# Fine Recipe



## saltfisher1 (Oct 8, 2007)

1


----------



## halo1 (Oct 4, 2007)

You haven't offended me in the least..I enjoy your posts !!! great recipes.. There are a lot of whiners on any internet message board, so dont worry about it...


----------



## Ultralite (Oct 1, 2007)

not so much you post delicious recipes as much as it is the forum is inundated with 15 of your posts at once...maybe spread them out as i/we have to weed through 15 in a row to get to a fishing thread...add a few of your catches w/pics and how they were prepared w/pics...

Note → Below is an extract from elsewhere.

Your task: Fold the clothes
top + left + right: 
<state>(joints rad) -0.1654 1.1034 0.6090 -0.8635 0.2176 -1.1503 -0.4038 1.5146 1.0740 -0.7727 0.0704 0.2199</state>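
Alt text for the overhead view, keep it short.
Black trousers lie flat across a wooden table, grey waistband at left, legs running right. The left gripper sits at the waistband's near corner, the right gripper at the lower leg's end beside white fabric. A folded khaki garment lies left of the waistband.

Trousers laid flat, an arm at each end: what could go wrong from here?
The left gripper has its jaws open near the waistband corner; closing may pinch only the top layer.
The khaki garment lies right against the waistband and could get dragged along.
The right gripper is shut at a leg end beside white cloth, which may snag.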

not bashing but, you ain't the only one who can cook...just saying wayne...welcome aboard but, get in line with the recipes and get inline with the results...imho...


----------



## guesswork (Feb 26, 2008)

what happened to the recipes? I am glad i printed a few of them.


----------



## Wharf Rat (Sep 27, 2007)

> *Ultralite (7/22/2009)*not so much you post delicious recipes as much as it is the forum is inundated with 15 of your posts at once...maybe spread them out as i/we have to weed through 15 in a row to get to a fishing thread...add a few of your catches w/pics and how they were prepared w/pics...
> 
> 
> 
> not bashing but, you ain't the only one who can cook...just saying wayne...welcome aboard but, get in line with the recipes and get inline with the results...imho...




Geez, you all must be running out of things to bitch about...he's posting them in the right forum, so who cares? He's now gone and edited the recipes out of all his previous posts, so all the bitching did was get a bunch of blank posts in the recipe section.


----------